Шрифт:
Закладка:
Позже Москалев оказался свидетелем, как тягун вцепился в кубинское судно водоизмещением в восемнадцать тысяч тонн и начал трепать его, как собака старую куклу. Кубинцы вначале пытались сопротивляться, пробовали отбить свой пароход, но потом поняли — бесполезно, только сами погибнут: стихия была сильнее их.
Тягун переломил их большое судно пополам, потом изуродовал и половинки, отдирая от них огромные куски и разбивая о камни. Команду, конечно, удалось спасти, — портовые спасатели находились рядом и ушами не хлопали, а вот пароход превратился в обычную груду ни на что не годного железа.
От тягуна надо было беречь и водолазные боты — хотя они и были судами военными и имели повышенный запас прочности, но нечистая сила могла поднять руку и на военную технику. Препятствий в этом плане не существовало: подберется втихую к какому-нибудь катеру, залезет под днище, найдет там пару вмятин, быстро превратит их в дырки и все — дальше до путешествия на дно останется совсем немного.

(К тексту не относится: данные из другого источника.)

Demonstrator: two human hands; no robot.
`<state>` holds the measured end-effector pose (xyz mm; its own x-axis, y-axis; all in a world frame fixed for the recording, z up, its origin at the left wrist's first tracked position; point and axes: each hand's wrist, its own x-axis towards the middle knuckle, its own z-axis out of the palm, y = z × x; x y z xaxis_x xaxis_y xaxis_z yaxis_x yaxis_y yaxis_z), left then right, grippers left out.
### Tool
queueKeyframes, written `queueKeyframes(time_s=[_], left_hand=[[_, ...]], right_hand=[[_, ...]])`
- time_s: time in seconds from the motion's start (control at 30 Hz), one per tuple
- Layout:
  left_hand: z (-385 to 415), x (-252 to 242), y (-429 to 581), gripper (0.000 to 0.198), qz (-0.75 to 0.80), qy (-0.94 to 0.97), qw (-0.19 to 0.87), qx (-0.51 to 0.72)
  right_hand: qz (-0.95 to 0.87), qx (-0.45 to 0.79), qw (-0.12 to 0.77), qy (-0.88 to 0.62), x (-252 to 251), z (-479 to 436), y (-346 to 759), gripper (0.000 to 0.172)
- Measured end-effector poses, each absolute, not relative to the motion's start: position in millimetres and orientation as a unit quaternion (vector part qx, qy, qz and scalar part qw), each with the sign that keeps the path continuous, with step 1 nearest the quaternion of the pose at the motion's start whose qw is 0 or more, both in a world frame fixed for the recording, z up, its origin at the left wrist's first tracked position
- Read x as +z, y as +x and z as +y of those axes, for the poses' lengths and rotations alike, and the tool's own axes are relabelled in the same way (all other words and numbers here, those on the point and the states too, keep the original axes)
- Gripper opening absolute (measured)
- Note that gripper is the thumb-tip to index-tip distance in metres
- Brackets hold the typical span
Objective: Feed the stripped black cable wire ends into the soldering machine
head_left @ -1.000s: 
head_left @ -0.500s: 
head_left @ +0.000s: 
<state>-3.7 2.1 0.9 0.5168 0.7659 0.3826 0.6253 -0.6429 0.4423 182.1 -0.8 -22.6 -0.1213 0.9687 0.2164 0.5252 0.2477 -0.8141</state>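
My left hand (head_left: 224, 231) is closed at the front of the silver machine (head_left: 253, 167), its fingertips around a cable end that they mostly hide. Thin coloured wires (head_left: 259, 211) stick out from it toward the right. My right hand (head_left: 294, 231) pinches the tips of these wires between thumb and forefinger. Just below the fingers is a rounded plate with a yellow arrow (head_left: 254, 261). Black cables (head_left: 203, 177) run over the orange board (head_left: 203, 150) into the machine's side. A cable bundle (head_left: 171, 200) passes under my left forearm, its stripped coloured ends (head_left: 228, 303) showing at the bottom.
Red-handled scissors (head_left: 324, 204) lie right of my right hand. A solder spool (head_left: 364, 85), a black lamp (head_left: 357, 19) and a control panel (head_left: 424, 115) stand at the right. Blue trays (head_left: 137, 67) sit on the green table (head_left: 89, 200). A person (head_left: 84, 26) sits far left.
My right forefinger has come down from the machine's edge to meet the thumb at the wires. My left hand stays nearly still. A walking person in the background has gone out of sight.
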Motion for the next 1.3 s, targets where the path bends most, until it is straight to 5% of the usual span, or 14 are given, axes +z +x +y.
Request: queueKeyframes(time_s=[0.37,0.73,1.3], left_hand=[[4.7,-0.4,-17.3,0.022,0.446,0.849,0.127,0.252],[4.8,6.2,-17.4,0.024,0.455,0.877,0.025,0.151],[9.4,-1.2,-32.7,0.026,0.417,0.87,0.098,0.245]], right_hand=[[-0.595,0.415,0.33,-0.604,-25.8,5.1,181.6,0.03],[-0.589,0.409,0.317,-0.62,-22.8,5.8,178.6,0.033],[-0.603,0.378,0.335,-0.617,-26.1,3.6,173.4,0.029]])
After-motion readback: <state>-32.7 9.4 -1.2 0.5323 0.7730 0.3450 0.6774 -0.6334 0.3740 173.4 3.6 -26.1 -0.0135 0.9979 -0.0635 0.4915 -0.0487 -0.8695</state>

Предупреждение о тягуне было таким же грозным и вышибало у моряков на спине нехорошую холодную сыпь, как во Владивостоке сводка, сообщающая о цунами, — там после недоброй вести иной капитан дальнего плавания начинал заранее выбирать на мысе Чуркина, либо на макушке Морского кладбища дерево потолще, к которому можно было привязать свой пароход. Но если цунами все-таки грохнет, то никакое дерево, даже если оно будет обхватом с главную площадь Сан-Антонио, не спасет — бесполезно…
Комендант сидел у себя в зашторенном легкой тканью кабинете и, мрачно сопя, обрабатывал длинной китайской пилкой ногти. Пилку он явно стащил у жены. Операция эта была настолько увлекательная, что комендант даже не поднял головы, когда посетители вошли в его душный кабинет. Но приход их отметил где-то у себя в мозжечке или в затылке, либо в четвертом позвонке хребта, поскольку с губ его слетели шелестящие, будто подсолнуховая шелуха, слова:
— Чего надо? — примерно так перевел Геннадий его фразу на русский язык.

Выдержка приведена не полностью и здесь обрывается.